## EXERCISE GOAL
Give back exactly the lines that start at the one containing "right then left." and run to the end of the material, leaving out the pictures.

## INPUT FOR THIS TASK
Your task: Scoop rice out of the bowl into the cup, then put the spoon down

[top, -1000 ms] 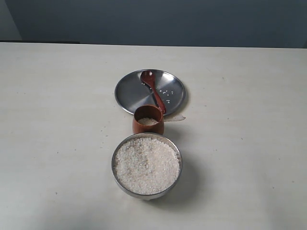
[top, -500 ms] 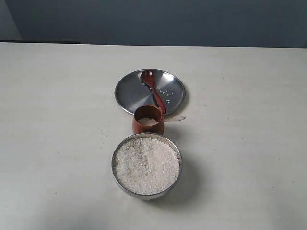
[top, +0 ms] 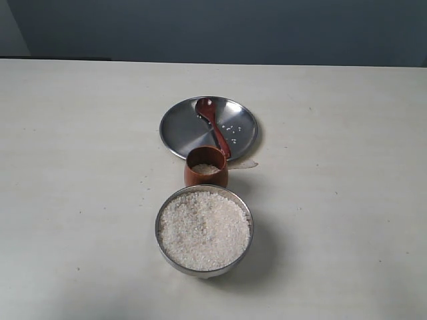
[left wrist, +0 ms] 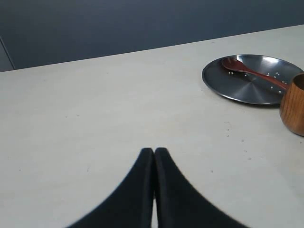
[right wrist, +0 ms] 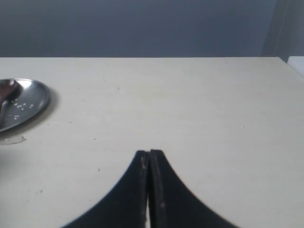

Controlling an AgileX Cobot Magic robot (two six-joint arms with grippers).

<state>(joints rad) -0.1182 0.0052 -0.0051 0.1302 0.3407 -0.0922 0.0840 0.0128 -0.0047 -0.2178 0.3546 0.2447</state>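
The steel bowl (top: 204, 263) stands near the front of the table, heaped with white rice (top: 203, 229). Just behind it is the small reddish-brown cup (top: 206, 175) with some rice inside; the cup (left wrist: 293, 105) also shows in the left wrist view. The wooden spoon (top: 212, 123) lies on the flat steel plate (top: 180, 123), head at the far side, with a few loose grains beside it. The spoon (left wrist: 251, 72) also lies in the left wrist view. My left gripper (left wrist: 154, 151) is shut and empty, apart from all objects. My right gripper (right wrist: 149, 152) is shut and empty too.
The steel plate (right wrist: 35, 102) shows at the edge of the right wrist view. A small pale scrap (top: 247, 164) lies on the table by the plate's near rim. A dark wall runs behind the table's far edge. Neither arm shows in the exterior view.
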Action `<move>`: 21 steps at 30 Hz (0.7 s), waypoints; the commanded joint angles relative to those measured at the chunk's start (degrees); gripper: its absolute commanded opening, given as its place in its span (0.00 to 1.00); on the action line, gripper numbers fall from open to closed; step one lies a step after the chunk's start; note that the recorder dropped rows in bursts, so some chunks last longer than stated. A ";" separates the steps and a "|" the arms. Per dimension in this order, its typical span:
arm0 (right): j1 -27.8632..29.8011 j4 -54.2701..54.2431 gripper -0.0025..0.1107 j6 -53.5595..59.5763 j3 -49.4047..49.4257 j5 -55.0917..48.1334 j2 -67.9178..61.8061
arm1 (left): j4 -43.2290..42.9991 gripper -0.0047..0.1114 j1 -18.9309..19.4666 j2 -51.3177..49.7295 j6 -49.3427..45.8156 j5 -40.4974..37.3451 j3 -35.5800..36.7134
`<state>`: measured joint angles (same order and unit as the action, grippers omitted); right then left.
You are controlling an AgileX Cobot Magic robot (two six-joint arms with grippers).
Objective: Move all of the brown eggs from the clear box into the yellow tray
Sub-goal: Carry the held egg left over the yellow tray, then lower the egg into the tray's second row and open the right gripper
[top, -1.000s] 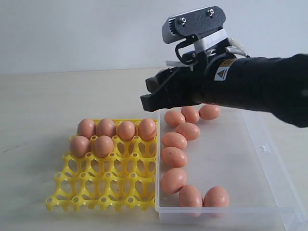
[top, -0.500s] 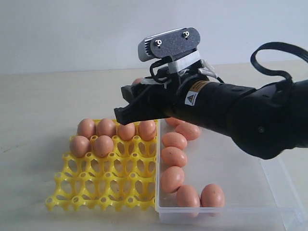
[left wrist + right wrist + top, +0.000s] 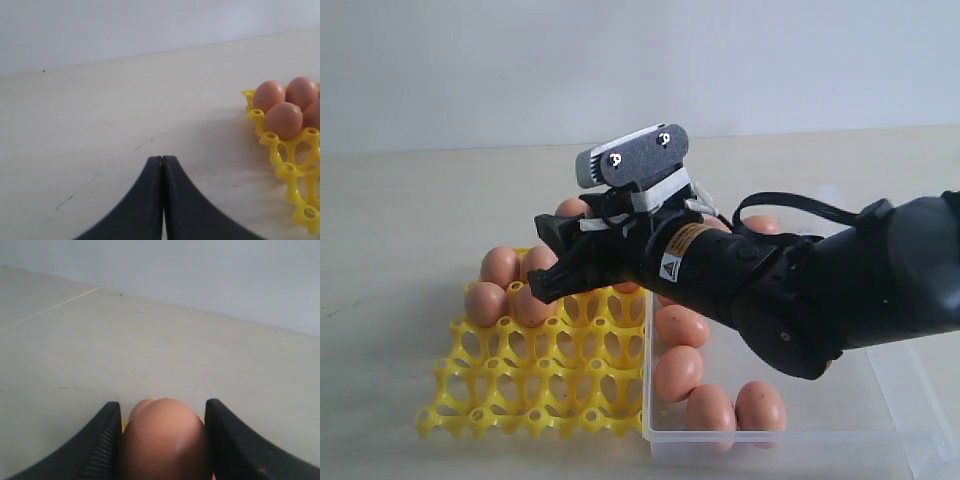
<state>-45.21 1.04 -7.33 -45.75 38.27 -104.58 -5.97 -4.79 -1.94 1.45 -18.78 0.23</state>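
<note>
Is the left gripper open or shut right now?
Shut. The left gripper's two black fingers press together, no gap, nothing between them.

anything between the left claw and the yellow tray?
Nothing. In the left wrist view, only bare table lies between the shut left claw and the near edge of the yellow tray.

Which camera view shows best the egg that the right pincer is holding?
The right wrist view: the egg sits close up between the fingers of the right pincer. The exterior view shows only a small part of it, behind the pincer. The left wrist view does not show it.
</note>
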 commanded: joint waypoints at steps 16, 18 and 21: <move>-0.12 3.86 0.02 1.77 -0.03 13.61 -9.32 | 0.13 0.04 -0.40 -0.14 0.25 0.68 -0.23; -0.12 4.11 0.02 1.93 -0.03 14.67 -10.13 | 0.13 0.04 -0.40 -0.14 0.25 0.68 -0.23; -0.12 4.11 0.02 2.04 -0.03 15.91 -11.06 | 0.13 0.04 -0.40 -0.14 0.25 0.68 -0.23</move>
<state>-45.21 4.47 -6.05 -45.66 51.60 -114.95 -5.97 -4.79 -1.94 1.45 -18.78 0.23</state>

## RESULT OF THE EXERCISE
`<state>`: measured joint angles (same order and unit as the action, grippers omitted); right then left.
You are controlling an AgileX Cobot Magic robot (two six-joint arms with grippers).
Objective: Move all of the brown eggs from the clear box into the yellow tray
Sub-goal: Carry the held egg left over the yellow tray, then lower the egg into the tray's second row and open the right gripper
[top, -1.000s] 
[top, -0.500s] 
[left wrist + right wrist + top, +0.000s] 
<state>-45.21 1.04 -7.33 -45.75 38.27 -104.58 -5.97 -4.79 -1.94 1.45 -18.78 0.23</state>
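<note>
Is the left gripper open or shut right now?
Shut. The left gripper's two black fingers press together, no gap, nothing between them.

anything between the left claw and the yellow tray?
Nothing. In the left wrist view, only bare table lies between the shut left claw and the near edge of the yellow tray.

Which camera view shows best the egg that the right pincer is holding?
The right wrist view: the egg sits close up between the fingers of the right pincer. The exterior view shows only a small part of it, behind the pincer. The left wrist view does not show it.
</note>
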 commanded: joint waypoints at steps 16, 18 and 21: <move>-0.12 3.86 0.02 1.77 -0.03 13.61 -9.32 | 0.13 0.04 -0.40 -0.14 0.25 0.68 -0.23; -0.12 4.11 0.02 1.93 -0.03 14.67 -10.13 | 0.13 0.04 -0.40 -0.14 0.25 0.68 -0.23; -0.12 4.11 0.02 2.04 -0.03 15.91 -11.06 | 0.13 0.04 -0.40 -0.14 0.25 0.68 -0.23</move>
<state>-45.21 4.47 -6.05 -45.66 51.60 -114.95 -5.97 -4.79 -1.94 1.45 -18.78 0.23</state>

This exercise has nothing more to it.